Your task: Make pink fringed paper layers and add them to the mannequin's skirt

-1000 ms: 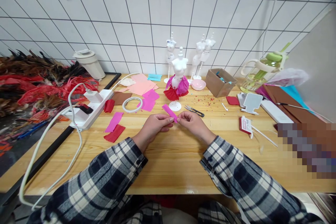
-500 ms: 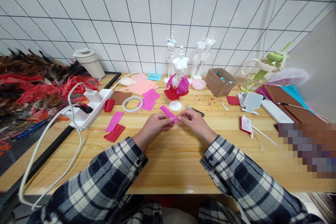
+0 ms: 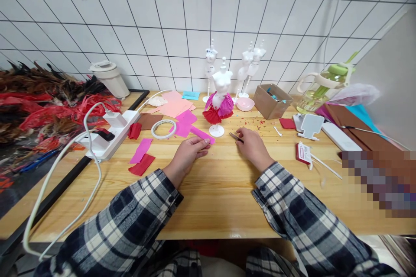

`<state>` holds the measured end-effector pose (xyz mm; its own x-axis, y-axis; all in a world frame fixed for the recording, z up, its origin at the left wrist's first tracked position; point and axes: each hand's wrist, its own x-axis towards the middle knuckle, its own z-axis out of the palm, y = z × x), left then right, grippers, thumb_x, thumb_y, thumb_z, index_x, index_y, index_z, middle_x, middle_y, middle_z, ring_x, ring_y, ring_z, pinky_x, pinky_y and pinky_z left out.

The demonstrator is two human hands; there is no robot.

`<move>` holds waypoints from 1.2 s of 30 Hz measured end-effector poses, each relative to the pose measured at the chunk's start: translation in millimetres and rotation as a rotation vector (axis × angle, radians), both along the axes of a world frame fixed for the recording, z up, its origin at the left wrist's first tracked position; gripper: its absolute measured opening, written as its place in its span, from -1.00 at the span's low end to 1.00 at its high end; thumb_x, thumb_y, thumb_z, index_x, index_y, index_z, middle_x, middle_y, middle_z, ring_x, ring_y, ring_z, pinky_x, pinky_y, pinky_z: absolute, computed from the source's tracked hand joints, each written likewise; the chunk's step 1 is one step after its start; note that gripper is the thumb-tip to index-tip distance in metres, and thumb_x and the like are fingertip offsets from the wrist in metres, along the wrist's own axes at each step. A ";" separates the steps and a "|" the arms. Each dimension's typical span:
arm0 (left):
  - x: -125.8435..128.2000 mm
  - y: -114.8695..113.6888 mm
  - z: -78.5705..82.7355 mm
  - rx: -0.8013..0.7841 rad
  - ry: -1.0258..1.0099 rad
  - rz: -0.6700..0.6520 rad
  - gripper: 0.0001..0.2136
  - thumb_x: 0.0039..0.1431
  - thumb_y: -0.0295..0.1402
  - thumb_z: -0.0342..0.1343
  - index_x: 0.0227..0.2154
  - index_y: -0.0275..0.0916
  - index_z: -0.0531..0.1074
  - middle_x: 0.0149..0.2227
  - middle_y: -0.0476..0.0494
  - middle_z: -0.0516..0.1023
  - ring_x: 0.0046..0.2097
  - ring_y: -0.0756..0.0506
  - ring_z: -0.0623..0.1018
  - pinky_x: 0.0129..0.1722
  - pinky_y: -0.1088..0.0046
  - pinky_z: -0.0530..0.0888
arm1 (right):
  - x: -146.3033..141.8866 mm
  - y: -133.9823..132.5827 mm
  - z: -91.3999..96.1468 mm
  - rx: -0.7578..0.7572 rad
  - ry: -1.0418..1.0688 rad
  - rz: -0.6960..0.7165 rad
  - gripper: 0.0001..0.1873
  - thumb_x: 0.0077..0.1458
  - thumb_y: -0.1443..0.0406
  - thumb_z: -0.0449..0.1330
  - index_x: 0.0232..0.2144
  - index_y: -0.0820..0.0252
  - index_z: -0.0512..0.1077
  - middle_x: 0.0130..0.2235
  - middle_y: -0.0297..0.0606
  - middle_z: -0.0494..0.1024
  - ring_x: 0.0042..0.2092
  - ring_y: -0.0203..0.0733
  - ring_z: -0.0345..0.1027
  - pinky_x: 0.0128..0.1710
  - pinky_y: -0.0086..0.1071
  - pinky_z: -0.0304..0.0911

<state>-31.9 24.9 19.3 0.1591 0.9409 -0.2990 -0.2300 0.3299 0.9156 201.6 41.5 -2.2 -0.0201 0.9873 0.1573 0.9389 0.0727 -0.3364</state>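
Observation:
My left hand (image 3: pixel 188 156) pinches a folded magenta strip of crepe paper (image 3: pixel 202 134) between thumb and fingers, near the strip's right end. On the table to the right, my right hand (image 3: pixel 253 147) has its fingers closed over the handles of small thread snips (image 3: pixel 234 136); the blades stick out to the left and the handles are hidden. Just beyond both hands stands a white miniature mannequin (image 3: pixel 222 82), dressed in a ruffled skirt (image 3: pixel 218 113) of magenta over red. A roll of tape (image 3: pixel 164 130) lies left of the strip, beside flat magenta paper (image 3: pixel 183 124).
Magenta (image 3: pixel 141 150) and red paper pieces (image 3: pixel 142 164) lie at left, near a power strip (image 3: pixel 113 136). Behind are more mannequins (image 3: pixel 210 62), a pink bowl (image 3: pixel 245 104) and a cardboard box (image 3: pixel 272 101). A bottle (image 3: pixel 325 88) and phone stand (image 3: pixel 311 127) are at right.
My right hand has let go of the magenta strip and moved right onto the thread snips. My left hand still holds the strip, now lower and flatter.

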 end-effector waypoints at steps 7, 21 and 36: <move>1.5 1.0 -1.0 -0.011 -0.030 0.007 -0.64 -0.24 -0.20 0.45 -0.39 -0.32 0.56 -0.30 -0.18 0.58 -0.25 -0.03 0.53 -0.24 0.48 0.45 | -0.5 -3.4 4.2 -0.030 -0.043 0.034 -0.82 0.22 0.25 0.12 -0.29 0.26 0.45 -0.18 0.05 0.50 -0.12 0.01 0.36 -0.13 -0.24 0.16; 5.8 1.3 -3.2 -0.061 -0.211 0.108 -0.72 -0.18 -0.33 0.43 -0.43 -0.30 0.49 -0.35 -0.06 0.52 -0.26 0.01 0.51 -0.23 0.50 0.46 | -58.3 -32.6 10.8 -0.446 1.035 0.178 -0.87 0.10 0.23 0.11 -0.33 0.16 0.37 -0.54 -0.43 0.37 -0.54 -0.34 0.18 -0.52 -0.46 0.09; 8.0 -1.3 -1.4 -0.062 -0.177 0.086 -0.72 -0.20 -0.32 0.43 -0.45 -0.31 0.49 -0.34 -0.11 0.56 -0.21 -0.04 0.55 -0.12 0.41 0.45 | -57.9 -36.3 6.4 -0.293 0.806 0.291 -0.45 0.27 -0.09 -0.18 -0.37 0.16 0.36 -0.56 -0.41 0.24 -0.45 -0.25 0.19 -0.35 -0.36 0.13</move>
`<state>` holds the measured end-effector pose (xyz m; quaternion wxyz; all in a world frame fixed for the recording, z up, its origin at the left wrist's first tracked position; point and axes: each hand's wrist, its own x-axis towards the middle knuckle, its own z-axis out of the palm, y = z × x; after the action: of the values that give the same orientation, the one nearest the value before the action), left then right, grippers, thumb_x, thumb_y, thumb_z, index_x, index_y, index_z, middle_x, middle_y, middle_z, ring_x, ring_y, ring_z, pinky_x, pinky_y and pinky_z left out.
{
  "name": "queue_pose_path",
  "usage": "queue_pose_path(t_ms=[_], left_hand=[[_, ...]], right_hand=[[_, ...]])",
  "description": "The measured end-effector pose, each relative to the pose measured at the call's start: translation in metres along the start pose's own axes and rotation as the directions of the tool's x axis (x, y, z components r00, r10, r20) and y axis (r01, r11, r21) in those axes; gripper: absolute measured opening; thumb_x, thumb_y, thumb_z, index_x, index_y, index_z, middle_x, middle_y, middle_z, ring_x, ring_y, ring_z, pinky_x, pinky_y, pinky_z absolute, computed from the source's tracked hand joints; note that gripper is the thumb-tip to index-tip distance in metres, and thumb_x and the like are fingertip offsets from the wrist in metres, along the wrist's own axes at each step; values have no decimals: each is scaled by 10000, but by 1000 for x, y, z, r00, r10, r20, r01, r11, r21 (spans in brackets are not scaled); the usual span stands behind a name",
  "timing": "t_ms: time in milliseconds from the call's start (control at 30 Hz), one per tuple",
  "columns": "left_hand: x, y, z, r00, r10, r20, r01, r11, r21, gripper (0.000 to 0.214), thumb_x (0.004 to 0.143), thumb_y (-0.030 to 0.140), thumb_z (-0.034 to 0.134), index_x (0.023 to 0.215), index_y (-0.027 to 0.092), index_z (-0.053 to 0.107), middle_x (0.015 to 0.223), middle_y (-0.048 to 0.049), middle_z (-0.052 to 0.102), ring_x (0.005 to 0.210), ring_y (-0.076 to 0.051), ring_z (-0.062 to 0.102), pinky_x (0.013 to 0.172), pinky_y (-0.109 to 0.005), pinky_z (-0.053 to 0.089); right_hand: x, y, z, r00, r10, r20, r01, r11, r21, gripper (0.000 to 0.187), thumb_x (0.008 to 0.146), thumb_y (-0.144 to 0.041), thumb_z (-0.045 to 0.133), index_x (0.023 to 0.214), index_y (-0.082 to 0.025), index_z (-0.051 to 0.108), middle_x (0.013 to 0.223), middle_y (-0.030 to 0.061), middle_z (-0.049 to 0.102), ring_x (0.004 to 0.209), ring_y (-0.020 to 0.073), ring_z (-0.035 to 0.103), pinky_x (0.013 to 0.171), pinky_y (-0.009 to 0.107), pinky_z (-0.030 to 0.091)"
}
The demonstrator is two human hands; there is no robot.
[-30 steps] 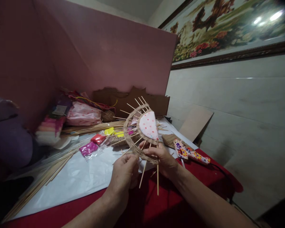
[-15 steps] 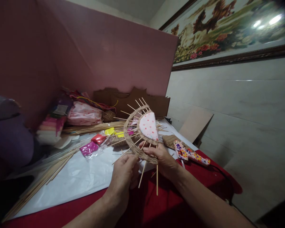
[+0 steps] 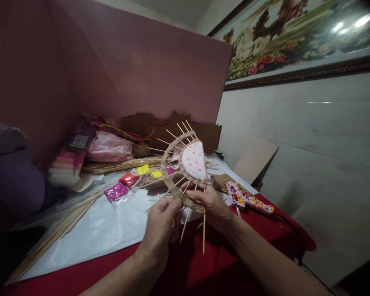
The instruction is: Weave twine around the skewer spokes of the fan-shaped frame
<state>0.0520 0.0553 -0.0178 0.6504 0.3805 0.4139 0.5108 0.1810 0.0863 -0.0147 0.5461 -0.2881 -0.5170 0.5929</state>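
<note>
A half-round frame of thin wooden sticks and jute twine is held up in front of me. Its centre is a half-disc of white cloth with pink dots (image 3: 193, 161), and a curved jute band (image 3: 168, 181) runs around that at a distance. Stick ends poke out beyond the band. My right hand (image 3: 209, 203) grips the frame's lower right, thumb over the sticks near the band. My left hand (image 3: 165, 216) is closed, finger and thumb pinching at the band's lower left edge. Whether loose twine is between those fingers is hidden.
On the red-covered table (image 3: 111, 269) lies a white sheet (image 3: 111, 230) with bundled sticks (image 3: 58, 232) and small coloured packets (image 3: 116, 192). A flower-patterned glue gun (image 3: 249, 201) is at right. Behind are a twine ball (image 3: 141, 150), dotted cloth (image 3: 111, 146) and cardboard (image 3: 209, 135).
The frame's upper end has risen slightly. Both hands keep their hold in nearly the same place, and the view has shifted a little.
</note>
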Motion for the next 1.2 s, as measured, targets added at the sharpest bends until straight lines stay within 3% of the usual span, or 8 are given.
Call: queue_pose_path(t_ms=[133,367,733,933,1200], left_hand=[[0,-2,-2,1000,-12,-6,12,999,-30,301,698,441,649,665,187,491,436,78,391,328,-39,299,334,-159,198],[4,-4,-5,987,-82,137,74,995,59,376,692,485,658,579,171,484,376,59,394,310,-44,290,334,-183,209],[0,2,-2,983,-93,160,60,978,201,404,721,501,611,532,165,490,396,31,438,302,-50,320,324,-189,192],[-2,3,-1,982,-111,152,83,980,179,289,736,403,592,578,170,528,390,40,435,304,-55,305,320,-185,169],[0,1,-3,983,-95,155,62,977,202,312,741,382,564,527,168,489,370,41,400,311,-61,296,332,-196,184]], right_hand=[[0,-1,1,1000,-6,-31,6,1000,10,141,688,-202,632,821,-151,636,738,6,637,664,116,574,662,244,436],[-1,0,0,997,-2,-73,2,1000,9,189,674,-234,655,846,-162,622,752,6,622,649,124,558,639,264,436],[-3,0,-1,999,15,-34,-15,1000,-24,193,709,-255,647,881,-176,612,705,-8,583,575,103,507,550,247,403],[-2,0,-2,1000,-2,-13,1,1000,-12,182,715,-257,646,869,-168,610,714,-5,585,584,100,509,559,244,408],[-1,0,-1,1000,-6,-21,5,1000,-23,194,698,-268,648,856,-163,605,722,12,596,616,119,521,553,249,412]])
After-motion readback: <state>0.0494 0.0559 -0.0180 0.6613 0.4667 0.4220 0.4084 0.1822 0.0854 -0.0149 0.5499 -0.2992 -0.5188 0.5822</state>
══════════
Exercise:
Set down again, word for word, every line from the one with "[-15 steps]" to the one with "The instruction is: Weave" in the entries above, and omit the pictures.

Response to this exercise:
[-15 steps] 
[+0 steps] 
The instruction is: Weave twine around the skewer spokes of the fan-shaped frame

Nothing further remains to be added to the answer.